Traduit de l'anglais (Irlande) par
Michèle Albaret-Maatsch
Je pourrais introduire ce billet en reprenant mot pour mot les premières lignes de ma chronique (en 2015) du roman "
Impostures" : amertume lancinante, confident désabusé vêtu d'un cynisme exquis, souvenirs sensuels.
John Banville ne déroge pas ici aux narrateurs consternants et un peu drôles : Oliver Otway Orme – O O O – est un peintre qui se dit barbouilleur et qui ne peint plus ; il apparaît très familier, humain si vous voulez, en dépit de la passivité flegmatique de ses ruminations solipsistes. le bonhomme est aussi cleptomane, par jeu dirait-on, façon d'absorber le monde pour en faire, comme le peintre, quelque chose de plus coloré, vital : imaginez la quintessence à laquelle accède soudain tout objet subtilisé.
"Un boa constrictor, c'était moi, énorme gueule grande ouverte avalant lentement, lentement, essayant d'avaler, s'étouffant sur cette énormité. Peindre, comme voler, était un effort qui n'en finissait pas d'échouer. À voler les biens d'autrui, à pondre des croûtes, à aimer Polly : les trois en définitive."
Car il y a encore une maîtresse, Polly, chipée elle aussi à son ami horloger Marcus. Et tout a basculé, Orme qui fuit la peinture veut aussi fuir Polly car Marcus a des soupçons. Gloria, mégot à la bouche, l'impassible épouse du couple défait après la mort de leur petite fille, complète le carré principal. Avec même un vieux prince comme joker. Banville maîtrise de manière très élégante, fines et brèves incises, un scénario auquel on est suspendu dès l'entame du dernier tiers de lecture. Mais autant le dire, ce n'est pas l'important car chez l'Irlandais le plaisir gît dans les digressions, vagues fantasmes, méditations sur les blessures et regrets amoureux du narrateur.

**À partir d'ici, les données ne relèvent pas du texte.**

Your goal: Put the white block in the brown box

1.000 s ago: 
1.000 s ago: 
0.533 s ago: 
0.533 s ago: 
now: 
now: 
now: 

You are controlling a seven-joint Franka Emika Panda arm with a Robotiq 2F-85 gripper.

Claude Fierobe l'a bien compris sur "En attendant Nadeau" : "Le sujet du livre n'est pas cette histoire-là, mais celle de l'écriture". Et c'est un régal.
Avez-vous jamais noté la manière dont Banville croque ses personnages ? On se réjouit d'en voir apparaître de nouveaux pour les découvrir crayonnés. Tenez : "Dodo, dont j'ai oublié le nom complet si tant est que je l'aie jamais connu – Dorothy machinchose, je présume –, c'est la compagne de ma soeur depuis des années. C'est une petite costaude avec un étroit visage pointu de bouvreuil et un regard perçant qui vous déconcerte son monde. Une concoction de cheveux d'un blanc pur et tire-bouchonnés lui chapeaute fièrement la tête, tel un halo en sucre filé." (Hommages à la traductrice, en passant).

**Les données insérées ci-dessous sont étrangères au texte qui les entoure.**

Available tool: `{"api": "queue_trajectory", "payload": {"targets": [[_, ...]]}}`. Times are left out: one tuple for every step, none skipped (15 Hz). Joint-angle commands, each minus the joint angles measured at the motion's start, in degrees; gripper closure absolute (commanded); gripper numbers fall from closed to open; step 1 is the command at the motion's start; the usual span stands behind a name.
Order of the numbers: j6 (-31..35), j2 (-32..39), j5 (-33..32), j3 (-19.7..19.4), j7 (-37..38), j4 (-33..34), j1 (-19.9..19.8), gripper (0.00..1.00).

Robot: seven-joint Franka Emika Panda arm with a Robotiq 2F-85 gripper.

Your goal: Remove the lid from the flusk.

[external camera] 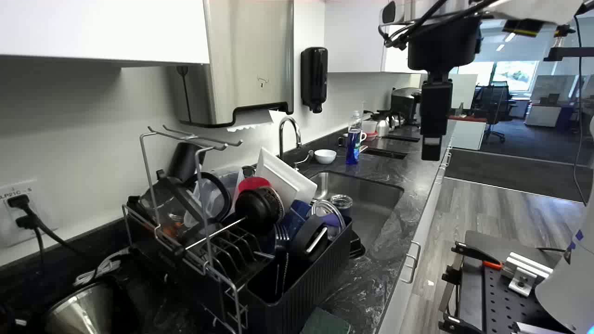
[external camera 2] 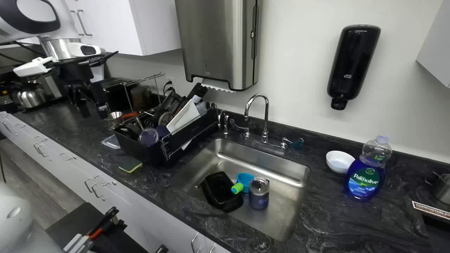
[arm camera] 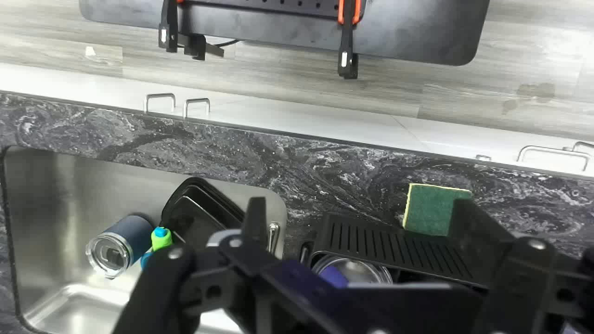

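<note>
Lidded flask; marking only in an exterior view.

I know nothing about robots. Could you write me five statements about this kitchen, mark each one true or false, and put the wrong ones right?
1. The dark blue flask stands upright in the sink. True.
2. The clear lid is off the flask. False: the clear lid sits on top of the flask.
3. The robot's gripper is open. True.
4. The sponge lies in the sink. False: the sponge lies on the counter, beside the dish rack.
5. The white bowl stands next to the soap bottle. True.
</note>
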Motion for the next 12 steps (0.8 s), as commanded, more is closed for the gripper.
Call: {"api": "queue_trajectory", "payload": {"targets": [[-0.1,0.2,-0.3,-0.6,0.3,0.1,0.7,0.00],[-0.1,0.2,-0.3,-0.6,0.3,0.1,0.7,0.00],[-0.1,0.2,-0.3,-0.6,0.3,0.1,0.7,0.00],[-0.1,0.2,-0.3,-0.6,0.3,0.1,0.7,0.00],[-0.1,0.2,-0.3,-0.6,0.3,0.1,0.7,0.00],[-0.1,0.2,-0.3,-0.6,0.3,0.1,0.7,0.00],[-0.1,0.2,-0.3,-0.6,0.3,0.1,0.7,0.00],[-0.1,0.2,-0.3,-0.6,0.3,0.1,0.7,0.00],[-0.1,0.2,-0.3,-0.6,0.3,0.1,0.7,0.00],[0.2,0.8,-0.9,-0.4,0.6,0.1,0.3,0.00],[1.5,1.3,-1.1,-0.8,-0.2,-0.4,0.2,0.00],[3.4,1.5,-1.3,-1.3,-1.7,-1.2,0.4,0.00]]}}
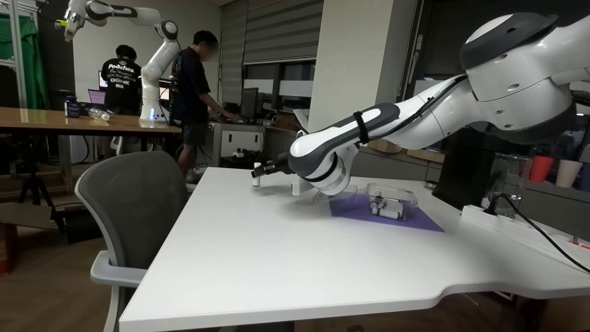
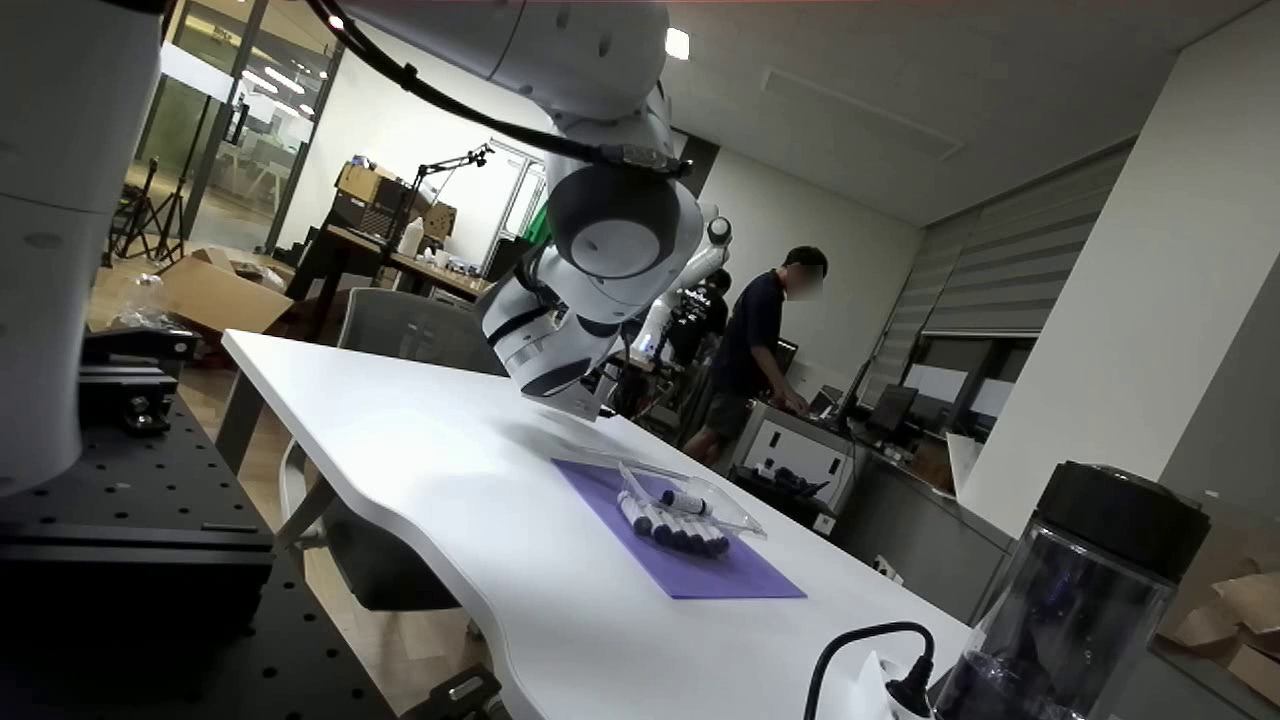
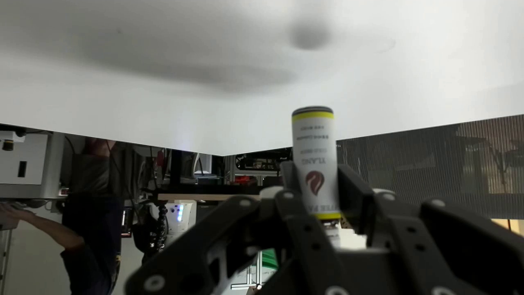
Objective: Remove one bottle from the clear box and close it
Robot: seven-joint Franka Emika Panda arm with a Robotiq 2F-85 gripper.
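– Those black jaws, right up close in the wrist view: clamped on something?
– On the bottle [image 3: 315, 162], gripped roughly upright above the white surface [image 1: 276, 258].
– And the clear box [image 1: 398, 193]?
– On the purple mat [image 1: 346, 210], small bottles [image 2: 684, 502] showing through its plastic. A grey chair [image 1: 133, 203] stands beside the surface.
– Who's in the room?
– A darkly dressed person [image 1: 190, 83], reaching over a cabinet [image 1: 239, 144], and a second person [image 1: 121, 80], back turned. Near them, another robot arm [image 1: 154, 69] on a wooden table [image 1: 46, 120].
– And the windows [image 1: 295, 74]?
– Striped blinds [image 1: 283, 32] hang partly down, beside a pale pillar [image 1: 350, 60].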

Les références à la peinture sont constantes et nombreuses dans "
La guitare bleue" (
John Banville s'y était d'abord destiné). Il invoque des toiles oû l'on retrouve ses personnages puisque l'on verra Gloria et Polly dans le (premier) "Déjeuner sur l'herbe" de Manet tandis que vous imaginerez mieux Marcus dans un autoportrait de Dürer (l'androgyne avec les boucles fauves) ou plus âgé, dans les Christs souffrants de Grünewald.
Et
la guitare bleue ? C'est encore le mécanisme alchimique qui, comme le vol d'un objet, confère une autre intensité, "Les choses telles qu'elles sont changent sur
la guitare bleue", écrivait le poète américain
Wallace Stevens (épigraphe). Banville vers la fin du livre y vient : "Qui sait, le vieux barbouilleur têtu réapprendra peut-être [...], tandis que debout sur le côté, dans mon costume de Pierrot, je plaquerai des accords mélancoliques sur une guitare bleue."
Les accords mélancoliques de la phrase chez
John Banville sont indiscutablement un bonheur de lecture.